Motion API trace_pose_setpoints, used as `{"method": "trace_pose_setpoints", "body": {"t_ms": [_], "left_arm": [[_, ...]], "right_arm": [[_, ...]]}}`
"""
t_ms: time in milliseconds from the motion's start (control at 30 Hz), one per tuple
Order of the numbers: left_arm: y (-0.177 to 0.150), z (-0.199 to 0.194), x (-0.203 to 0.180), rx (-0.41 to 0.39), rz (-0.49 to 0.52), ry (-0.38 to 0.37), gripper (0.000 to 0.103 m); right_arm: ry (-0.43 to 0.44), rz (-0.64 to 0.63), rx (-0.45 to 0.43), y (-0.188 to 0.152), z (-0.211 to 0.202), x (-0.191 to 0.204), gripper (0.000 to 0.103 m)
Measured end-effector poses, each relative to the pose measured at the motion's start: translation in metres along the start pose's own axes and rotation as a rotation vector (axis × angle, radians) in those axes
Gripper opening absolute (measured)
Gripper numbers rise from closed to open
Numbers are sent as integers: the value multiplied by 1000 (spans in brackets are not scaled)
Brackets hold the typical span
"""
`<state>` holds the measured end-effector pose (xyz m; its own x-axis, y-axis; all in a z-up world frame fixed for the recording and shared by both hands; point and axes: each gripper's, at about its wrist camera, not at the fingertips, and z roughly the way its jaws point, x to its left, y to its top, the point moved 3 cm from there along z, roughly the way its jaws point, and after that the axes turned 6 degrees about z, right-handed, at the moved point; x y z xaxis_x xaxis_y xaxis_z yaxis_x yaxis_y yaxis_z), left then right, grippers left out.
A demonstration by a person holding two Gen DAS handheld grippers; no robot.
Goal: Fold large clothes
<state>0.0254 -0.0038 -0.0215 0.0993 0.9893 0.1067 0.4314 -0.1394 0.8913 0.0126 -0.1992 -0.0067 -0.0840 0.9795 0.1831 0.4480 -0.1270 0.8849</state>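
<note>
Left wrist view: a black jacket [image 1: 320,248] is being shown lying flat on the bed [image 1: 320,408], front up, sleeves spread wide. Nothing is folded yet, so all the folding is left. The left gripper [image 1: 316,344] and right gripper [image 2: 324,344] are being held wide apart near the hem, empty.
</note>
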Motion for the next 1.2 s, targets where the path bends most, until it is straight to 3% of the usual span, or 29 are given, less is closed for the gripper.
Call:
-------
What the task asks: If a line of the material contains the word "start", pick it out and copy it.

Answer below:
t_ms: time in milliseconds from the motion's start (control at 30 Hz), one per tuple
Measured end-effector poses, each relative to the pose measured at the motion's start: translation in metres along the start pose's own axes and rotation as a rotation vector (axis × angle, radians) in those axes

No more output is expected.